As the Mexican government announced weeks ago, students from elementary to middle school returned to in-person classes across the country this Monday. While thousands of schools have opened, preliminary attendance results for every state have not yet been announced by the Education Ministry (SEP).

To a greater or lesser extent, most states across the country were able to reopen schools for the beginning of the 2021-2022 school year excepting Michoacan, which decided to wait for the sanitary situation to be under control, Sinaloa and Baja California Sur, where hurricane Nora forced authorities to postpone in-person classes until at least middle September. Remote and hybrid classes are also offered in the 32 states.
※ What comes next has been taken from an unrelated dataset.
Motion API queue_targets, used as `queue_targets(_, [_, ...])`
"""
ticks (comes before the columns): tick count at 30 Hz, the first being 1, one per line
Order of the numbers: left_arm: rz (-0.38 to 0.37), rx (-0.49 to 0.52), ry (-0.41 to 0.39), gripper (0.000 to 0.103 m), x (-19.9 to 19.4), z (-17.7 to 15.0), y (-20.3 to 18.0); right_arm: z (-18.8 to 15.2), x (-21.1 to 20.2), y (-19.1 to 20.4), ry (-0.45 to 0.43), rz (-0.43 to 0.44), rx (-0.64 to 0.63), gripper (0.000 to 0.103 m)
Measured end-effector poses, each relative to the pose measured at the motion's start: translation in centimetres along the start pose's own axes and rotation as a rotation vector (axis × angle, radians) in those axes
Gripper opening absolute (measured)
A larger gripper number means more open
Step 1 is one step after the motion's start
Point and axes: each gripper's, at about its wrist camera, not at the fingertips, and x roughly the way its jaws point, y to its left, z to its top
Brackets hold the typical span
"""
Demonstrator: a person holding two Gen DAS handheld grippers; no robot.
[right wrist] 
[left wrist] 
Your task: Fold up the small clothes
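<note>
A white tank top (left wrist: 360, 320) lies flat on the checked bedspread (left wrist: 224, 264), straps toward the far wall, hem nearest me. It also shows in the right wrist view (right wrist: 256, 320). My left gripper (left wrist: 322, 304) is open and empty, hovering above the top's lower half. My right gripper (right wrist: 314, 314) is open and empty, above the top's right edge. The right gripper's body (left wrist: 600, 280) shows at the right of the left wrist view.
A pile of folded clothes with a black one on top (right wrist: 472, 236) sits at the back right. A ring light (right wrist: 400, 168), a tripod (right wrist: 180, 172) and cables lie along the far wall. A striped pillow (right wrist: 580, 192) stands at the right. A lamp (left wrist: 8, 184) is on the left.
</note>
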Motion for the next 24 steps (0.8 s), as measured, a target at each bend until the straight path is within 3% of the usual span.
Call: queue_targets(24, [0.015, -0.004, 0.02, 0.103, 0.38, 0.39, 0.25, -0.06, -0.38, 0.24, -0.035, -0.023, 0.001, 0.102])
Mexico City’s return to face-to-face education was successful, said in press conference Mayor Claudia Sheinbaum, who assured that roughly 90 percent of the city’s schools were able to open. With 2.4 million elementary and middle school students in Mexico City, it is early to know what percentage of them have already returned.
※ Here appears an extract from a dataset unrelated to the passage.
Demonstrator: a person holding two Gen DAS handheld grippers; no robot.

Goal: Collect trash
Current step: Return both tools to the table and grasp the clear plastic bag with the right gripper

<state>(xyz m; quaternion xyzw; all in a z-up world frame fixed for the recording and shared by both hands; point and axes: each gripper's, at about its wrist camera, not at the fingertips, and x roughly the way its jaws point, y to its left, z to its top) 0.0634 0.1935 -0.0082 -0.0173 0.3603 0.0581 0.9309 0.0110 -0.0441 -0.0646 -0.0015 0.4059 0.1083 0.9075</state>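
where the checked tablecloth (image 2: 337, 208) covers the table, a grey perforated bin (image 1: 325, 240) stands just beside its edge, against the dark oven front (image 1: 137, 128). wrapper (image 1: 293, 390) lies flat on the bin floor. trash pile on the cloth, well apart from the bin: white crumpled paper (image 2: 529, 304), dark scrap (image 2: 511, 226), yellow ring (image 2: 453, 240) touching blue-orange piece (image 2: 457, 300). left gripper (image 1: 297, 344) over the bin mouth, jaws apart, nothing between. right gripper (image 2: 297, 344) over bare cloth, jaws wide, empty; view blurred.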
In Hidalgo, 15 boroughs with 1,263 schools received authorization from the state’s government to re-open, while the school year began remotely in the other 69 municipalities, including Pachuca. In the Bajio region, thousands of children returned to their schools, with prior authorization from each state’s sanitary and education authorities.
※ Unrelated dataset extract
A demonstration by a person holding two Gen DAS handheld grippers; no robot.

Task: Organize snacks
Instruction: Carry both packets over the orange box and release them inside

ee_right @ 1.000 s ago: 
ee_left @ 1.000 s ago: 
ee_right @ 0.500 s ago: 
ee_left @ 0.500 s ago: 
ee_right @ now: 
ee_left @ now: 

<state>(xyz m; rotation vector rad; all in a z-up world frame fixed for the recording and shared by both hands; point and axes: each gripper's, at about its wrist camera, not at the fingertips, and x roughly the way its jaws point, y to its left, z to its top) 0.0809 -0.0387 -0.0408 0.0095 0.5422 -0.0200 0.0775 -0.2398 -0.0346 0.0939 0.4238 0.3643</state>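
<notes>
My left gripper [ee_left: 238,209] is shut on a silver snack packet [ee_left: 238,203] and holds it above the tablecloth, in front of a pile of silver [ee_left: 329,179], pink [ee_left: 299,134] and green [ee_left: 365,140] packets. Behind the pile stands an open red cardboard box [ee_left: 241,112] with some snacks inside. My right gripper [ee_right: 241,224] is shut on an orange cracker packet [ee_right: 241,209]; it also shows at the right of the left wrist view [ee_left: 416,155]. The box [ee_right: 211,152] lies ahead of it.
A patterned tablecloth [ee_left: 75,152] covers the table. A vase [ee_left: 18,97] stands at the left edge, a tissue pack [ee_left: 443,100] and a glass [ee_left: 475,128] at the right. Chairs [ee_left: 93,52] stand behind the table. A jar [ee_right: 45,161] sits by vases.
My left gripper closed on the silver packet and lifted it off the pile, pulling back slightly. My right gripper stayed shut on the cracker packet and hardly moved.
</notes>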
Coahuila began its second face-to-face classes week of the school year, after becoming the first state to officially reopen schools on August 23. During the last week, over 91,000 students and 4,787 teachers from 434 schools returned in a hybrid system. Guerrero inaugurated the 2021-22 school year informing that more than 1 million students returned to classes this Monday, 86.5 of them remotely; 1.7 percent with a hybrid system and 11.8 percent with in-person classes.

Nuevo Leon, Jalisco reopened also reopened schools and let the students’ parents decide what system they consider best for their children. Oaxaca and Chiapas were also able to reopen some of schools, despite the opposition of teachers’ union CNTE.

Puebla began its 2021-22 school year in over 11,000 schools, with most of them implementing remote education. “We have to invite and knock on every student’s door to convince them that the right decision is to return to school. I know there will soon be a social response, so we can have everyone in class following the (sanitary) protocols,” posted on his Twitter account Governor of Puebla, Miguel Barbosa.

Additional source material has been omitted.